Entre o roteiro preguiçoso, a direção pouco eficiente e o elenco no automático (Susan Sarandon está a um triz de torcer um bigodinho para mostrar o quanto é malvada), o único oásis em "Besouro Azul" é mesmo Bruna Marquezine.
Além da ótima química com Maridueña, a atriz arranca o melhor de seu personagem e não compromete. Ela é charmosa, se destaca entre seus pares de forma orgânica e sugere que existe uma pessoa de verdade ali. Acima de tudo, ela merecia de fato um filme melhor, e espero que Hollywood preste atenção.
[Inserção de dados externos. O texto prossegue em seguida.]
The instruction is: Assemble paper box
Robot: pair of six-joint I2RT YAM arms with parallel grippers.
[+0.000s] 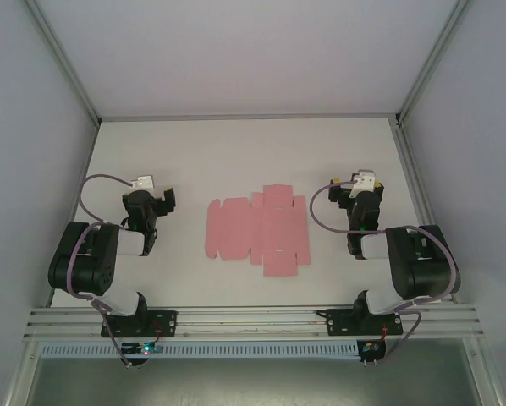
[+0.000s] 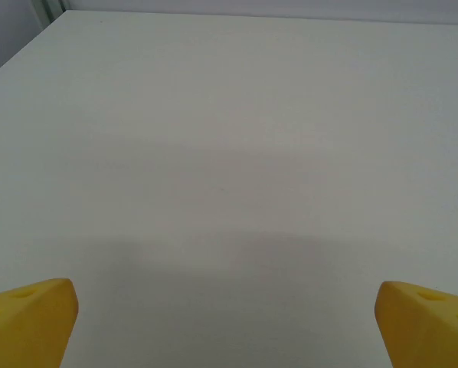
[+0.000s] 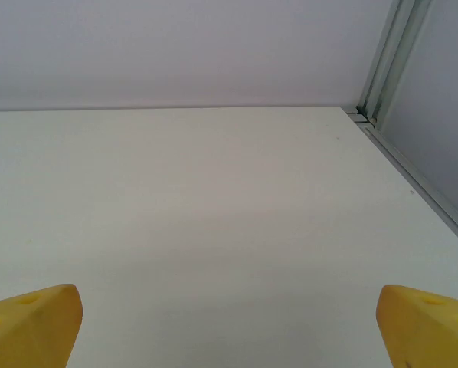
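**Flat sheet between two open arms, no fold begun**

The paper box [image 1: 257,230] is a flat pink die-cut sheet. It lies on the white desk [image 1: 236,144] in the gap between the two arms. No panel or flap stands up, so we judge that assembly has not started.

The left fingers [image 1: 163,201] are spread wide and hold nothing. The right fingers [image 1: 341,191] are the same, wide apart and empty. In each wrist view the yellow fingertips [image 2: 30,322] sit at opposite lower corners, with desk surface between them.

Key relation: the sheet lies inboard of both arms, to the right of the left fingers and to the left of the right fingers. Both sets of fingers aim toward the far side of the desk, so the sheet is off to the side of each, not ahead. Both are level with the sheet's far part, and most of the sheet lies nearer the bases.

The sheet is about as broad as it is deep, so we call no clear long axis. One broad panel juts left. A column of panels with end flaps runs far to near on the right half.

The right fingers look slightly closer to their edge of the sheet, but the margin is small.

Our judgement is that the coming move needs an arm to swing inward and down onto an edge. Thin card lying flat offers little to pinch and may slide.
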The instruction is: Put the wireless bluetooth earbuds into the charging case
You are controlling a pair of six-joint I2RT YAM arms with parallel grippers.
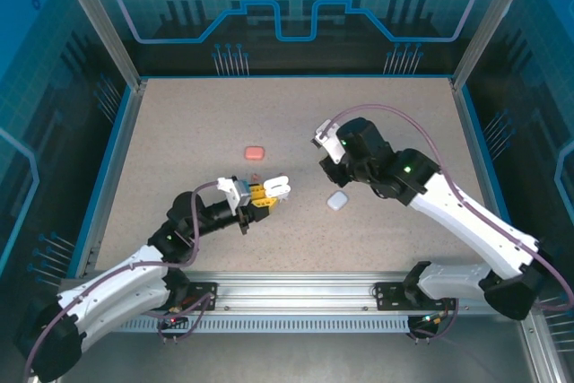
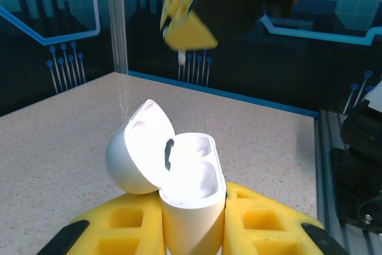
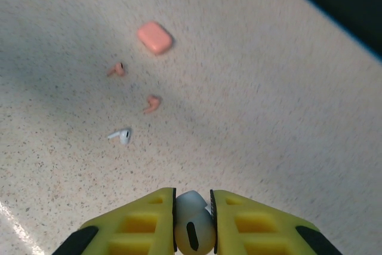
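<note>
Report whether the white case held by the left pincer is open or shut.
Open. The white case has its lid hinged back to the left, exposing both wells, which look empty despite the glare.

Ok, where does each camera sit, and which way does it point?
Top external: above and behind the robot, looking down on the table; the left arm and right arm show.
Left wrist: on the left arm, looking past the left end effector, shut on the open white case; the right end effector hangs above.
Right wrist: tilted down at the table, its end effector shut on a white earbud.
Shared: the salmon case shows from the top and the right wrist.
</note>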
Enquanto isso, o universo DC será reiniciado no cinema em 2025 com "Superman Legacy", de James Gunn. "Besouro Azul" está na posição delicada de bode na sala, uma raspa do tacho da administração anterior que inclui os fracassos "Shazam! Fúria dos Deuses" e "The Flash", além do segundo "Aquaman", agendado para dezembro.
O timing, portanto, é o pior algoz de "Besouro Azul". Sem ser terrível nem memorável, a aventura deu o azar de sair dos gibis numa época em que um filme de super-heróis não pode simplesmente existir, mas precisa estar conectado a um universo expandido, precisa fazer parte de um grande plano.
Por outro lado, o reboot iminente alivia a responsabilidade em ser parte de um todo. Pescar conexões se torna, portanto, mero exercício em futilidade. Em algum lugar do multiverso, "Besouro Azul" talvez possa festejar como se fosse, no mais tardar, 1999. Ao menos a gente tiraria o gosto ruim deixado por "Batman & Robin".